G'schicht in Beton
Architekt Peter Haimerl baute ein Bauernhaus im Bayerischen Wald vielschichtig um.
Wer vor der Wahl steht, ein ruinöses Bauernhaus zu konservieren und mit dem minimalen Komfort vergangener Tage zu leben oder es den modernen Wohlfühlstandards anzupassen und die Historie unter einer neuen Schichten zu verbergen, entscheidet sich allzu oft für letzteren Weg. Doch es gibt auch Ausnahmen. Nahe der kleinen Ortschaft Viechtach im Bayerischen Wald wagten eine Bauherrin und ihr Partner und Architekt des „oide Glump“ einfach mal ein „oides Glump“ sein zu lassen. Nur auf einen Luxus wollte das Paar nicht verzichten: warme Füße.
„Ich will, dass das Gebäude bleibt wie es ist, ... aber ich will nicht mehr frieren!“ Nur diesen einen Wunsch hatte die Bauherrin an den Umbau des alten Bauernhauses. Ein bisschen mehr als nur eine warme Stube hat sie am Ende schon bekommen.

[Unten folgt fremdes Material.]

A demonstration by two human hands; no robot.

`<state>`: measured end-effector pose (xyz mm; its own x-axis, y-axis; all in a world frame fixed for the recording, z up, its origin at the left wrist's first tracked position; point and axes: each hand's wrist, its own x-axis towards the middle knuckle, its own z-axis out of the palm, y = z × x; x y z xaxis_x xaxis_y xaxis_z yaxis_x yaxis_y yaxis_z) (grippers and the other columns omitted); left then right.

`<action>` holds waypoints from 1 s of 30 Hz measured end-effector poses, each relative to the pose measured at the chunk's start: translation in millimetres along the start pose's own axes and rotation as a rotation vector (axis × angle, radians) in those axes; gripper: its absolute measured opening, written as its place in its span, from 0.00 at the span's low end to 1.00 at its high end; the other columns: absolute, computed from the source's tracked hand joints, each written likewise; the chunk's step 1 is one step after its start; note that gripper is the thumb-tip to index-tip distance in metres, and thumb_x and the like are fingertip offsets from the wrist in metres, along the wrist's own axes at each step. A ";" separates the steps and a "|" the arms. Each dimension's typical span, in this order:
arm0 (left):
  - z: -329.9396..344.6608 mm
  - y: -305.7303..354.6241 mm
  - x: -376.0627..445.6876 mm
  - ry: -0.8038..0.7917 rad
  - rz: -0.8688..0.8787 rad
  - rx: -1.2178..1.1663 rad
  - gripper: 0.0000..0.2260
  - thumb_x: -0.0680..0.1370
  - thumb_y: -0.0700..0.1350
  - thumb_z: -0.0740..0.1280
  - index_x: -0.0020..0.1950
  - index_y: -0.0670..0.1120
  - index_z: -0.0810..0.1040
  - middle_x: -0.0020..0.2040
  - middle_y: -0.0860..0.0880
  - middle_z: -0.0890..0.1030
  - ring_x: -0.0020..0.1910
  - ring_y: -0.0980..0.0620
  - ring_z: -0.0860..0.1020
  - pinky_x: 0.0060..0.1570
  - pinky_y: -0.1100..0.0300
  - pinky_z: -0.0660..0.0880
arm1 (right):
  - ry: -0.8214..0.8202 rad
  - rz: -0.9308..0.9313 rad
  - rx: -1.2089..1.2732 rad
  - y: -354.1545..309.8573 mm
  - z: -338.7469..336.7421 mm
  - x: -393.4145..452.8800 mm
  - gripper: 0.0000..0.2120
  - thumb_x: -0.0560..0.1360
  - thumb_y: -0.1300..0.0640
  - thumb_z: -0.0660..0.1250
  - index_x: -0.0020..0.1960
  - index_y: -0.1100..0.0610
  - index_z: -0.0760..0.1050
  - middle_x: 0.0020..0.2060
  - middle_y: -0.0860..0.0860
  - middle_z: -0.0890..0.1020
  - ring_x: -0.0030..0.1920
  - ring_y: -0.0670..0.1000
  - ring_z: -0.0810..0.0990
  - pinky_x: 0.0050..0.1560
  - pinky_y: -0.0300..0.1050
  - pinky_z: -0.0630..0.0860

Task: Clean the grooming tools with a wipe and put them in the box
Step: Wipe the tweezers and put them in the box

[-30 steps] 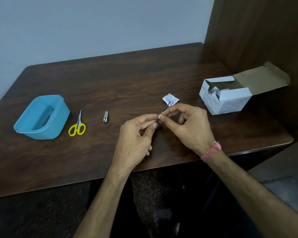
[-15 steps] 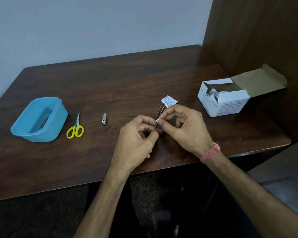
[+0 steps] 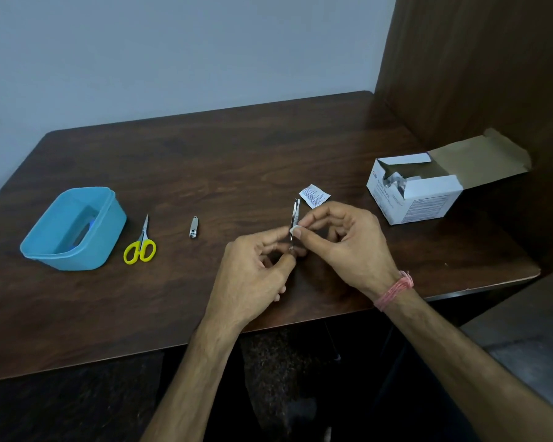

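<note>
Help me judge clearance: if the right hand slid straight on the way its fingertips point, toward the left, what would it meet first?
The right hand, pinching a small white wipe, would first meet the thin metal tweezers it already touches, then the left hand.

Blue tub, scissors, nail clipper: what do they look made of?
Blue tub: looks like plastic, uniform matte colour, moulded rim.
Scissors: probably steel blades, pale and shiny; yellow handle loops look plastic.
Nail clipper: seems polished metal, silvery with highlights; too small to tell more.
</note>
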<state>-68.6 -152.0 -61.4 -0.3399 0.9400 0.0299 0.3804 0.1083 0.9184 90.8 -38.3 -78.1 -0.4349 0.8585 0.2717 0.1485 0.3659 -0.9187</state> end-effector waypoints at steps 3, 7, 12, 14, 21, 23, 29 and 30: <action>0.9 0.2 0.0 0.016 -0.007 -0.003 0.16 0.86 0.42 0.70 0.64 0.63 0.88 0.48 0.58 0.90 0.27 0.55 0.80 0.27 0.58 0.79 | 0.001 -0.008 -0.032 3.4 -2.2 -0.5 0.04 0.75 0.53 0.84 0.46 0.50 0.90 0.28 0.38 0.82 0.25 0.44 0.65 0.28 0.38 0.63; 1.7 -0.7 -0.6 0.035 -0.001 -0.023 0.10 0.88 0.50 0.69 0.63 0.63 0.88 0.48 0.57 0.90 0.27 0.56 0.80 0.26 0.58 0.79 | -0.035 -0.001 -0.004 6.1 -3.1 1.2 0.03 0.76 0.53 0.83 0.46 0.49 0.90 0.36 0.42 0.88 0.26 0.48 0.67 0.29 0.43 0.65; 1.0 -1.2 -0.2 0.028 -0.018 0.004 0.12 0.87 0.47 0.70 0.65 0.62 0.88 0.46 0.58 0.90 0.27 0.58 0.79 0.27 0.60 0.78 | 0.009 0.021 0.030 6.5 -2.1 2.3 0.04 0.76 0.53 0.83 0.47 0.48 0.88 0.41 0.45 0.90 0.26 0.53 0.71 0.30 0.47 0.71; 0.7 -0.9 -0.4 0.020 -0.022 -0.001 0.12 0.87 0.47 0.70 0.66 0.61 0.88 0.45 0.57 0.90 0.27 0.58 0.79 0.27 0.60 0.78 | 0.025 0.010 0.046 5.1 -1.3 2.5 0.04 0.76 0.54 0.83 0.47 0.48 0.88 0.42 0.46 0.90 0.27 0.60 0.71 0.30 0.52 0.72; 2.4 -0.4 -1.1 0.033 -0.026 -0.021 0.10 0.87 0.47 0.70 0.59 0.61 0.89 0.43 0.55 0.90 0.26 0.58 0.78 0.27 0.60 0.78 | 0.006 -0.031 0.012 -1.0 -2.1 0.7 0.05 0.78 0.55 0.82 0.52 0.47 0.91 0.39 0.40 0.89 0.28 0.68 0.74 0.32 0.48 0.72; 2.9 -0.8 -1.2 0.044 -0.028 -0.023 0.10 0.87 0.47 0.70 0.60 0.60 0.89 0.43 0.55 0.90 0.26 0.58 0.78 0.27 0.60 0.78 | 0.008 -0.033 0.001 -2.1 -1.9 0.2 0.05 0.78 0.56 0.81 0.52 0.47 0.91 0.35 0.38 0.87 0.27 0.67 0.74 0.31 0.48 0.71; 3.6 -1.1 -0.5 0.068 -0.034 -0.037 0.09 0.87 0.47 0.70 0.61 0.59 0.89 0.43 0.55 0.89 0.26 0.58 0.79 0.26 0.60 0.78 | 0.018 -0.024 -0.020 -4.4 -1.4 -1.5 0.05 0.77 0.54 0.82 0.51 0.45 0.90 0.24 0.50 0.80 0.24 0.62 0.75 0.32 0.45 0.71; 3.6 -1.1 -0.4 0.069 -0.035 -0.035 0.10 0.87 0.47 0.70 0.61 0.59 0.89 0.43 0.56 0.89 0.26 0.58 0.79 0.26 0.60 0.78 | 0.014 -0.022 -0.012 -5.5 -1.4 -1.9 0.05 0.77 0.53 0.82 0.51 0.44 0.90 0.24 0.51 0.80 0.25 0.65 0.75 0.32 0.46 0.70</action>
<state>-65.8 -151.4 -63.8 -0.4116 0.9110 0.0238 0.3375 0.1281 0.9326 92.0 -41.5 -73.1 -0.4255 0.8551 0.2963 0.1491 0.3892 -0.9090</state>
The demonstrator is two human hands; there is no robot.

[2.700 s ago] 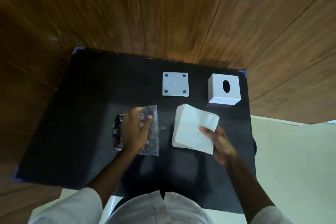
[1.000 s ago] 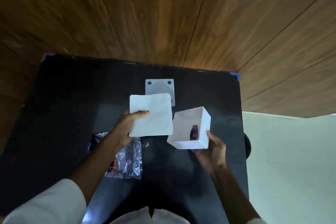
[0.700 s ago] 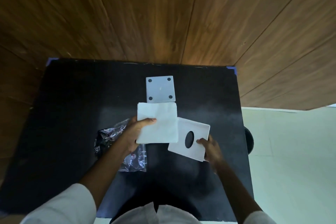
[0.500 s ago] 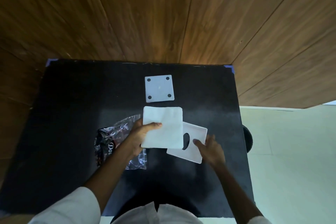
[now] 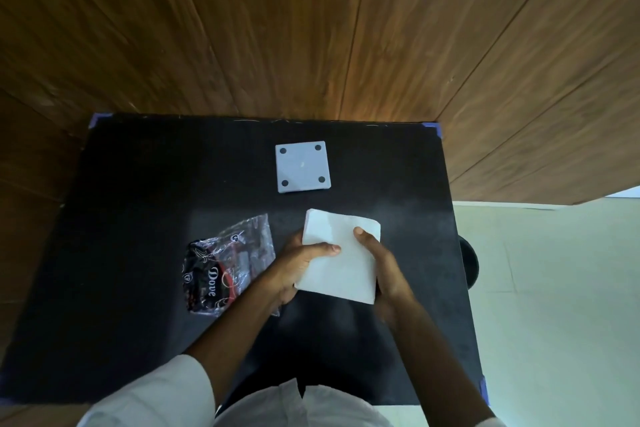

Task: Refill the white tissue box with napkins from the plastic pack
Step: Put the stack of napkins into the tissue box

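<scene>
A white napkin stack (image 5: 343, 267) is held flat over the middle of the black table (image 5: 138, 204). My left hand (image 5: 298, 265) grips its left edge, thumb on top. On the stack's right side my right hand (image 5: 384, 270) also has its thumb on top and its fingers underneath. The white tissue box is hidden; I cannot tell whether it lies under the stack. The crumpled plastic pack (image 5: 225, 263), clear with black print, lies flat just left of my left hand.
A square white plate with four dark dots (image 5: 302, 166), the box's base, lies behind the stack. A wooden wall rises behind the table. A round black object (image 5: 469, 263) pokes out at the table's right edge, above the pale floor.
The napkin stack moved right, over the box my right hand had laid down. The box is now out of sight, and my right hand has come onto the stack's right edge.
</scene>
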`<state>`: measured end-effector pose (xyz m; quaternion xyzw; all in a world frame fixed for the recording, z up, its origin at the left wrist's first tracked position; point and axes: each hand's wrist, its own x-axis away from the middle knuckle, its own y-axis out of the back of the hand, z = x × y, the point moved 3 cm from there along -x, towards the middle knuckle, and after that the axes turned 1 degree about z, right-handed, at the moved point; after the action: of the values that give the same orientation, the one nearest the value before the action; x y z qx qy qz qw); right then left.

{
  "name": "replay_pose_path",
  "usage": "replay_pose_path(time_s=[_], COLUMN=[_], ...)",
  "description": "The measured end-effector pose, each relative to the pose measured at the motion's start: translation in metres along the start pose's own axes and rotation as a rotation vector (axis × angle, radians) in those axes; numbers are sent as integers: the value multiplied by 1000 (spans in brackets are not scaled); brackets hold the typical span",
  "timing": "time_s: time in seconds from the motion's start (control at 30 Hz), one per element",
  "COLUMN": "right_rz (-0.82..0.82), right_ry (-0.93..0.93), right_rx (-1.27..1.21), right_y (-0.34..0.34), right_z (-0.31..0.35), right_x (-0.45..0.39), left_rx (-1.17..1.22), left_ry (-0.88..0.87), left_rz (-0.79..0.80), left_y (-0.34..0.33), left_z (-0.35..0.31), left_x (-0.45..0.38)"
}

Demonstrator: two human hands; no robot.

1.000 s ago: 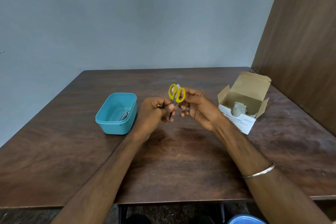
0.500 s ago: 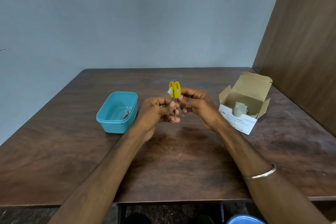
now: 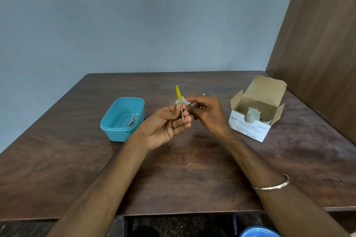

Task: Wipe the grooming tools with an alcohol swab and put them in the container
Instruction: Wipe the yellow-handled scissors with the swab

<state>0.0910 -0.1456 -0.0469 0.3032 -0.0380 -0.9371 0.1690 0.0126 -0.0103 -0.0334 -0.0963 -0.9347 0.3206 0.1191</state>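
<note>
Sitting at the far left of the dark wooden table (image 3: 57, 169), a teal plastic container (image 3: 115, 132) holds a metal grooming tool (image 3: 132, 121) that leans against its right inner wall; the tool is too small to tell exactly what it is. The container's right side lies just beside the person's left wrist.

Next comes the left hand (image 3: 165, 129), raised above the table with its palm turned up toward me. Its fingers are half curled and the thumb and fingertips pinch the metal blades of a small pair of scissors (image 3: 180, 102), which stand upright, yellow handles at the top and blade tips pointing down across the fingers. Seen edge-on, the two handles look like a single yellow strip.

Just right of that, a white alcohol swab (image 3: 183, 101) is pressed against the scissors where handles meet blades. The right hand (image 3: 208, 113) holds it there, thumb and forefinger closed on the swab, the other fingers curled loosely behind. The two hands nearly touch. A thin metal bangle (image 3: 273, 185) circles the right forearm.

Farther right, well apart from the hands, an open cardboard box (image 3: 250, 127) printed "Alcohol Swabs" sits with its lid flap standing up; crumpled white swabs or wrappers (image 3: 253, 115) lie inside.

At the bottom edge, below the table's near side, a bit of a blue rim (image 3: 258, 232) shows.
</note>
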Motion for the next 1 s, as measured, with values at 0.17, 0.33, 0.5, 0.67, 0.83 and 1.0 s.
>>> replay_pose_path(time_s=[0.17,0.33,0.5,0.67,0.83,1.0], right_rz=[-26,-19,-20,2,63,66], right_ry=[36,46,-17,-37,-83,-208], right_rx=[47,92,149,178,35,-210], right_y=[1,0,4,2,0,-2], right_z=[2,7,12,11,11,12], right_x=[0,1,2,1,4,1], left_rx=[83,-63,-346,-550,-573,-457], left_ry=[47,-23,-406,-784,-718,-677], left_rz=[48,-25,-335,-512,-426,-412], left_y=[0,3,15,15,13,17], left_z=[-1,-8,-20,-28,-24,-23], left_x=[1,-1,-3,5,0,-3])
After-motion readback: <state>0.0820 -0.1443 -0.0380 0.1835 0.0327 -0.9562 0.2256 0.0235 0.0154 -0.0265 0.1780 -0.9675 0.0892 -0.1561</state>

Tiptop-Jodelhütte, nein danke!
Das ursprüngliche Bauernhaus wurde 1840 inmitten der bewaldeten Landschaft des Bayerischen Waldes gebaut und, wie es der Lauf der Zeit so mit sich bringt, mehrere Male durch Aufstockungen und Anbauten ergänzt und neuen Nutzungen angepasst. Die letzte Bewohnerin, Bäuerin Cilli Sigl, starb 1974. Danach stand der Bau leer – bis ihn die Künstlerin Jutta Görlich und ihr Lebensgefährte, der Architekt Peter Haimerl erwarben. „Eine Tiptop-Jodelhüttenrenovierung für mein altes Bauernhaus kommt für mich nicht in Frage. Ich möchte, dass das Flickwerkhafte, Angestückelte des alten Hauses sichtbar bleibt“, erklärte die Bauherrin im Vorfeld ihre Vision für das Gebäude. „Man soll die Stellen sehen, wo es sich dehnen musste, wo es mit den Bedürfnissen der Bewohner wachsen musste.“ Dabei ging es ihr nicht darum, sich einen spartanischen Wohnstil aufzuerlegen, sondern vor allem um eine größere Wertschätzung der architektonischen Tradition der Region. Abblätternde Farbe, unterschiedlich starke Wände und der Futtertrog im Stall sollten als Zeitdokumente sichtbar bleiben und an die Geschichte und Bedürfnisse der vormaligen Nutzer erinnern.
Beton mit Blähglas
Von außen ist die Veränderung kaum erkennbar. Und auch im Inneren blieben die Räume in ihrer Anordnung und Nutzung exakt wie sie waren. Die Einbauten beschränken sich auf vier Bereiche, in die Peter Haimerl Kuben aus weißem Leichtbeton einfügte. Eine minimalistische Geste, die einerseits die Rohheit der Bestandsarchitektur unterstreicht und andererseits einen klaren Kontrast in der Oberfläche schafft. Durch den Zuschlag aus Blähglas erlangt der Werkstoff seine wärmedämmende Wirkung. Gleichzeitig ist die besondere Mixtur eine Referenz an eine im Bayerischen Wald häufig anzutreffende geologische Formation, den „Quarzkeil“und die daraus folgende Tradition und Glasbläserei-Kunst. Ausschnitte in den Betonflächen um alte Fenster und Türen herum oder im Boden oder der Decke rahmen die äußere Hülle des Hauses. Mal wird der Blick auf ursprünglichen Lehmboden freigegeben, mal auf die historischen Holzfenster oder hinauf in den alten Dachstuhl.
Birg mich, Cilli!
Die vier Betonvolumen dienen den neuen Bewohnern als Lebensmittelpunkt: Stube, Küche und Badezimmer im Erdgeschoss sowie das Schlafzimmer im Obergeschoss wirken wie ein abstraktes Inlay in der alten Substanz. Doch sind sie nicht nur ein formaler Eingriff, sie reaktivieren den ländlichen Lebensrhythmus, der sich nach den Jahreszeiten richtet: Während im Sommer der gesamte Bau genutzt werden kann, reduziert sich das Raumprogramm im Winter auf die Zimmer aus Beton. Sie werden über eine Fußbodenheizung, die über einen Kamin in Gang gesetzt wird, zu Wärmekapseln – umschlossen von einem kalten Hüllraum. Damit wird die architektonische Idee des liebevoll „Birg mich, Cilli!“ genannten Bauvorhabens zu einem ganzheitlichen, den Alltag der Bewohner beeinflussenden Konzept. Ganz ohne folkloristische Nostalgie, dafür aber voller Poesie.